## What needs to be done
Produce an exact copy of the first line of the data below and each line after it, please, up to and including the one with "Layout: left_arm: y".
Collected material Block Start
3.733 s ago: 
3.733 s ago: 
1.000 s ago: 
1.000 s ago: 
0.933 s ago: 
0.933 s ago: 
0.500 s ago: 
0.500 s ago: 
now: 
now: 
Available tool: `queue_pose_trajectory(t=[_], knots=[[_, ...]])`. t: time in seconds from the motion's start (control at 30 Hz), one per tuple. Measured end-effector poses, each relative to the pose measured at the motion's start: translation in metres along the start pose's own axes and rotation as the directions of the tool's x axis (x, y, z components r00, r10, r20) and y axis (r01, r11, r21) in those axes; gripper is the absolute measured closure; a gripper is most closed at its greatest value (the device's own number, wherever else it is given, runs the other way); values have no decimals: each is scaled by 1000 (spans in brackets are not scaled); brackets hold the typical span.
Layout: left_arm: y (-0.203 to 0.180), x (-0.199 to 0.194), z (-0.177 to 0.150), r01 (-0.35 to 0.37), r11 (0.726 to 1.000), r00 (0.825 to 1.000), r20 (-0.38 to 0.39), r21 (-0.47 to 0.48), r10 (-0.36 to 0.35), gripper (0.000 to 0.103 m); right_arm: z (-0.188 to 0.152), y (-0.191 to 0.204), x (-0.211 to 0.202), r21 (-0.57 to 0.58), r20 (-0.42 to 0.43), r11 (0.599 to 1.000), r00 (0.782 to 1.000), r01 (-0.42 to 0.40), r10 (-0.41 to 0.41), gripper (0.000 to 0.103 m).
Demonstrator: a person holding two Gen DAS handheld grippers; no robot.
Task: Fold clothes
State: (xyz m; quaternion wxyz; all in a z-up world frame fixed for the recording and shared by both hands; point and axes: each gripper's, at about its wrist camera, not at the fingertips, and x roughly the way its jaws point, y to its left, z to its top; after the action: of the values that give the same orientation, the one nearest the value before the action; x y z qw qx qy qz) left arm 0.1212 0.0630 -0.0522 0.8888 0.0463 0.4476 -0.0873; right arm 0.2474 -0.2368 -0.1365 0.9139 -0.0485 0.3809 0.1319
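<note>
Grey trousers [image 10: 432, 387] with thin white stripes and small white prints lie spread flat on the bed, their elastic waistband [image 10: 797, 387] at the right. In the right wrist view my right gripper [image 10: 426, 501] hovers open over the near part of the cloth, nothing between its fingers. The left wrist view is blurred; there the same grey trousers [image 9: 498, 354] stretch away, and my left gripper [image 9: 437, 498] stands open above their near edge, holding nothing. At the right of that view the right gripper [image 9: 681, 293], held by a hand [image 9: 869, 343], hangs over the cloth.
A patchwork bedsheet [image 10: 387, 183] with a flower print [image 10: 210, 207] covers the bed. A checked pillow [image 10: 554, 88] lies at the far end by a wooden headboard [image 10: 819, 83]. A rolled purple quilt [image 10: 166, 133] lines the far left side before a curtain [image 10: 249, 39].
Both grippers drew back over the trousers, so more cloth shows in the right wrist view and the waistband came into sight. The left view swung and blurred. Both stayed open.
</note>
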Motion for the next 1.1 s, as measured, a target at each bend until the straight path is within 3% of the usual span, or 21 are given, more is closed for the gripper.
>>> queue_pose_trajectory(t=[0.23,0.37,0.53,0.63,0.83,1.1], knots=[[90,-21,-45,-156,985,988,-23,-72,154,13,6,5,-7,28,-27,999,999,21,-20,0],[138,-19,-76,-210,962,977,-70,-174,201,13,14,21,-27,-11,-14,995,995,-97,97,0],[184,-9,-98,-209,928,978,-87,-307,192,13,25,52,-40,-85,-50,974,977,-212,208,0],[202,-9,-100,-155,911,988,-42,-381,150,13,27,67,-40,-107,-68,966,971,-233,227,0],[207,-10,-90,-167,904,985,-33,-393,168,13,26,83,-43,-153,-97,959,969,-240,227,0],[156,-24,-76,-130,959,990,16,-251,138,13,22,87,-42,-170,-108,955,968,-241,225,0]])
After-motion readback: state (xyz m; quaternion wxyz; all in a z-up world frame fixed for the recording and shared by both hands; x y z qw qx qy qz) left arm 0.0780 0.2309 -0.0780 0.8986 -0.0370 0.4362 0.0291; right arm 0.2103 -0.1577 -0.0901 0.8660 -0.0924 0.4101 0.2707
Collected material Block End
## Task answer
3.733 s ago: 
3.733 s ago: 
1.000 s ago: 
1.000 s ago: 
0.933 s ago: 
0.933 s ago: 
0.500 s ago: 
0.500 s ago: 
now: 
now: 
Available tool: `queue_pose_trajectory(t=[_], knots=[[_, ...]])`. t: time in seconds from the motion's start (control at 30 Hz), one per tuple. Measured end-effector poses, each relative to the pose measured at the motion's start: translation in metres along the start pose's own axes and rotation as the directions of the tool's x axis (x, y, z components r00, r10, r20) and y axis (r01, r11, r21) in those axes; gripper is the absolute measured closure; a gripper is most closed at its greatest value (the device's own number, wherever else it is given, runs the other way); values have no decimals: each is scaled by 1000 (spans in brackets are not scaled); brackets hold the typical span.
Layout: left_arm: y (-0.203 to 0.180), x (-0.199 to 0.194), z (-0.177 to 0.150), r01 (-0.35 to 0.37), r11 (0.726 to 1.000), r00 (0.825 to 1.000), r20 (-0.38 to 0.39), r21 (-0.47 to 0.48), r10 (-0.36 to 0.35), gripper (0.000 to 0.103 m); right_arm: z (-0.188 to 0.152), y (-0.191 to 0.204), x (-0.211 to 0.202), r21 (-0.57 to 0.58), r20 (-0.42 to 0.43), r11 (0.599 to 1.000), r00 (0.782 to 1.000), r01 (-0.42 to 0.40), r10 (-0.41 to 0.41), gripper (0.000 to 0.103 m).

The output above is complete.